Each line of the data below that contains "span" must be copied.

--- Dataset excerpt ---

....

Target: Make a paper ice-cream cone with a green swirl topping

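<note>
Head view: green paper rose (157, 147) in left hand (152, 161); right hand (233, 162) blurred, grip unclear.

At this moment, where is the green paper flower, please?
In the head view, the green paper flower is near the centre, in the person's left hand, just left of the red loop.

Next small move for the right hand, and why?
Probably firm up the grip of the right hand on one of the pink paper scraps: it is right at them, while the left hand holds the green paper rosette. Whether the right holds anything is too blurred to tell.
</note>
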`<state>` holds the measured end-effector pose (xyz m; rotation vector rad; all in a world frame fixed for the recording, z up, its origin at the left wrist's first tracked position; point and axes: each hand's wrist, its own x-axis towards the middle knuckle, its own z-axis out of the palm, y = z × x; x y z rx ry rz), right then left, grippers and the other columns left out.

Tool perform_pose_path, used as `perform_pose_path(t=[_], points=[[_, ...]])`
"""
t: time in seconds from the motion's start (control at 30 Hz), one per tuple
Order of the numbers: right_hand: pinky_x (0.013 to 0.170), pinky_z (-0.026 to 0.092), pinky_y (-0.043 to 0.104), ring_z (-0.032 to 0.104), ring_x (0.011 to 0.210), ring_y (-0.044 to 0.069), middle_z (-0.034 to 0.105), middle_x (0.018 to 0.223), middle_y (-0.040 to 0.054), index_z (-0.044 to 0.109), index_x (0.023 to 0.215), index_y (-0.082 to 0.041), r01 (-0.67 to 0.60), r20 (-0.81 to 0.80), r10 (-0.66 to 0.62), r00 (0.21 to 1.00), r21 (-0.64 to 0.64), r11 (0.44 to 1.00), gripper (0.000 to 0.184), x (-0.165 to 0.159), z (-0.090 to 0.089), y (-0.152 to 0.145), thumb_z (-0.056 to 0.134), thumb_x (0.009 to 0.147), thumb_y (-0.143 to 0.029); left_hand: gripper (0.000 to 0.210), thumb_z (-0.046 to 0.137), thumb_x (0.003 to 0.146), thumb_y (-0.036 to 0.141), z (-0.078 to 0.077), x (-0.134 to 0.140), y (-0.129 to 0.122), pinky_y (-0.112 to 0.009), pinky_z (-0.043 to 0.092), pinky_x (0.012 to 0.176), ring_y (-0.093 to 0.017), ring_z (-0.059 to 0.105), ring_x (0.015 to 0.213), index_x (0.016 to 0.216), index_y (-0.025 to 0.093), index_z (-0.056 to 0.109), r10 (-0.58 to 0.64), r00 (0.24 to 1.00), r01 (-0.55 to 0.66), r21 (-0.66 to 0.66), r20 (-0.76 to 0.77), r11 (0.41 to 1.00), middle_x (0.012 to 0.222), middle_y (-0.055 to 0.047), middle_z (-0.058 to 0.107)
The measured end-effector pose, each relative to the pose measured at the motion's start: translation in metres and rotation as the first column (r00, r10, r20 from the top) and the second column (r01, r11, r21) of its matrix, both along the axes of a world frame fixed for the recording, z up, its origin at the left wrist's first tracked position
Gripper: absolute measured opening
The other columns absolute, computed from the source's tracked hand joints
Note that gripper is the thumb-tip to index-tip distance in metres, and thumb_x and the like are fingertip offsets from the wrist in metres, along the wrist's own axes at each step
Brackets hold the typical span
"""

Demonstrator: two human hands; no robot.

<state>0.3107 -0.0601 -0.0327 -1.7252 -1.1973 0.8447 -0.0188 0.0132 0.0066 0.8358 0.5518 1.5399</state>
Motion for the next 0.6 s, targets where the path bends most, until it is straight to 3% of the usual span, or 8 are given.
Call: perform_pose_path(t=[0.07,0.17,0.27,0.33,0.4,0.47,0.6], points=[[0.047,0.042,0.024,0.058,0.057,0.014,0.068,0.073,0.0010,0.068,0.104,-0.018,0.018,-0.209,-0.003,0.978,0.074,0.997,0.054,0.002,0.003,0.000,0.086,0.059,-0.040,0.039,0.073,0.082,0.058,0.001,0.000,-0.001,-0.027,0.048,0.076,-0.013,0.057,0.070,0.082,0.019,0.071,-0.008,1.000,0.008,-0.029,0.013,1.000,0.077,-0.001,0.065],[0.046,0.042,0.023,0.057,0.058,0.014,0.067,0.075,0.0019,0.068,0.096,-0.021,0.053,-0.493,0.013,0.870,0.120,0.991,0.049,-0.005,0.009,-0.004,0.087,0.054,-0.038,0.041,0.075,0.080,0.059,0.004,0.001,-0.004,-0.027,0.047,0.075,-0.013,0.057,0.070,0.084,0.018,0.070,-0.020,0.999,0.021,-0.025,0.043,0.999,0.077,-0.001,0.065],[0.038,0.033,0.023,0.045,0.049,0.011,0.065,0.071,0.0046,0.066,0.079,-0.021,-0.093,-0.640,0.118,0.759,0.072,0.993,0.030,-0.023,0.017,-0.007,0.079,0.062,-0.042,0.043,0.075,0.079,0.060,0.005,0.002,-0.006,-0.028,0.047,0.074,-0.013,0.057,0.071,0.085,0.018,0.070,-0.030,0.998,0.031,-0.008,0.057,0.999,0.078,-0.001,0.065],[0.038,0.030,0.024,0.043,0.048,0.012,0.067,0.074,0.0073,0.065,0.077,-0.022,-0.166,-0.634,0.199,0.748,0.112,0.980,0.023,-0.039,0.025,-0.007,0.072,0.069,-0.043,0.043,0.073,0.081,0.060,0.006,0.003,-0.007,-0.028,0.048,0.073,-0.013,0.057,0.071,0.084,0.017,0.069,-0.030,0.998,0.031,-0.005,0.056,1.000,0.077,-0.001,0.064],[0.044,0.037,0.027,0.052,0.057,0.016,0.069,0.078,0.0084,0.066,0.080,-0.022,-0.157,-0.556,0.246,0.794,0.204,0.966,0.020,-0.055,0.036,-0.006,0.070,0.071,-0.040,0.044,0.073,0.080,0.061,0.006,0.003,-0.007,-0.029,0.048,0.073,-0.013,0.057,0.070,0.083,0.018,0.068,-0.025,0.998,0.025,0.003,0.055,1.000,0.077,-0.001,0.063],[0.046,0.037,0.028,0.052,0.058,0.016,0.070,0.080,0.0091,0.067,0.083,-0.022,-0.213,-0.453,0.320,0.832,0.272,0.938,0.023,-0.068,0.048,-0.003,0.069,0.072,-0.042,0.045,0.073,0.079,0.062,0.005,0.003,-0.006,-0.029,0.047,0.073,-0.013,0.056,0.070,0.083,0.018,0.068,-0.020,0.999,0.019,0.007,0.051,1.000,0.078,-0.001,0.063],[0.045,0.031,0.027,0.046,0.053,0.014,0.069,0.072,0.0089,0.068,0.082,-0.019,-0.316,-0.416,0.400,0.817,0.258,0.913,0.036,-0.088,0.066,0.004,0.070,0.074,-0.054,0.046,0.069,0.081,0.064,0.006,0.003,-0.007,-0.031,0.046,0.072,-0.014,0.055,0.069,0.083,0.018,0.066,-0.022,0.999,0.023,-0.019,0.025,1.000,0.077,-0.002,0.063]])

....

--- Response ---
Brackets hold the typical span
Motion for the next 0.6 s, targets where the path bends most, until it is straight to 3% of the usual span, or 8 are given.

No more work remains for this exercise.